━━ Data section ━━
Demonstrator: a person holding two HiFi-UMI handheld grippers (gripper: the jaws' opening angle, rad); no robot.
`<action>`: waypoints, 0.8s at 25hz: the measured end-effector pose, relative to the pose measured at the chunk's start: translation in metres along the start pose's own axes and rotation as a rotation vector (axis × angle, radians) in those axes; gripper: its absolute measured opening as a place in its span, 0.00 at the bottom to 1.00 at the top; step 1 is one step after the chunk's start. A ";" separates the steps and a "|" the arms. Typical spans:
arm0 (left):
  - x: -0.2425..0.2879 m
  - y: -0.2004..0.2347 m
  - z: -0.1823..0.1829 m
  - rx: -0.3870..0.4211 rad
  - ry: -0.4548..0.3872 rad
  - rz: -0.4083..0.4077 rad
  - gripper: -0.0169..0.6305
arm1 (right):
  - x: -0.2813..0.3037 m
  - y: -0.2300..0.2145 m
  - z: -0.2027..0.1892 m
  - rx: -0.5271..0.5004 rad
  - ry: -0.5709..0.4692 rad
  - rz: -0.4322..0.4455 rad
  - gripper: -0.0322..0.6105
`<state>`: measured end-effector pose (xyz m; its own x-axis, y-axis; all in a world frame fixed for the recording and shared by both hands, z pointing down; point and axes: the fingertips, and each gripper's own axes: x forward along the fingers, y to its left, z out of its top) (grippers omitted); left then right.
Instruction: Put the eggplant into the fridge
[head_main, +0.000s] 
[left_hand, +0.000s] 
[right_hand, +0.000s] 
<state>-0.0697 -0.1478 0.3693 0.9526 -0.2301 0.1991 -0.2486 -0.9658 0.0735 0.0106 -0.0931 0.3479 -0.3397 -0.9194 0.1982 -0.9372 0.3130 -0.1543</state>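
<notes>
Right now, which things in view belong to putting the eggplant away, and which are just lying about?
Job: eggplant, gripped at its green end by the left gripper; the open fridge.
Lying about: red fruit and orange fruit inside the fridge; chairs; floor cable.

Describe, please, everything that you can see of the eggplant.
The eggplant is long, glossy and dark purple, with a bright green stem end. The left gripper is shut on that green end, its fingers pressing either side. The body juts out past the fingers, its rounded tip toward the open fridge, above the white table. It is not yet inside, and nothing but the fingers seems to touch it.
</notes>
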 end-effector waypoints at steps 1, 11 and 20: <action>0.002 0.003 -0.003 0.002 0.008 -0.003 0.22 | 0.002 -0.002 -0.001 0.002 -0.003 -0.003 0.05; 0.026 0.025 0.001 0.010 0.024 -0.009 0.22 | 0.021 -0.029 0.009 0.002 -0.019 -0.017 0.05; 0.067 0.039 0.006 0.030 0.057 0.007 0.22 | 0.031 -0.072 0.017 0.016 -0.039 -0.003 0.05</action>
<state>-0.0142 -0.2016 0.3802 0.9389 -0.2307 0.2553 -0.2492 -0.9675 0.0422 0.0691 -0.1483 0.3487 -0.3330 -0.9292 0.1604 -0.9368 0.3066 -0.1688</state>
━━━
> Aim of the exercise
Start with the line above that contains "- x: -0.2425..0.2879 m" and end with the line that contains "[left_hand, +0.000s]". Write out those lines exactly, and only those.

> Output for this task
  - x: -0.2425..0.2879 m
  - y: -0.2004..0.2347 m
  - z: -0.1823..0.1829 m
  - rx: -0.3870..0.4211 rad
  - ry: -0.4548..0.3872 rad
  - rz: -0.4083..0.4077 rad
  - gripper: -0.0169..0.6305
arm1 (right):
  - x: -0.2813..0.3037 m
  - y: -0.2300..0.2145 m
  - z: -0.2027..0.1892 m
  - rx: -0.5271..0.5004 rad
  - ry: -0.5709..0.4692 rad
  - rz: -0.4322..0.4455 rad
  - gripper: -0.0322..0.6105
`<state>`: measured end-effector pose (xyz m; its own x-axis, y-axis; all in a world frame fixed for the recording and shared by both hands, z pointing down; point and axes: the fingertips, and each gripper's own axes: x forward along the fingers, y to its left, z out of its top) (grippers omitted); left then right.
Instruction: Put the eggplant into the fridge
[head_main, +0.000s] 
[left_hand, +0.000s] 

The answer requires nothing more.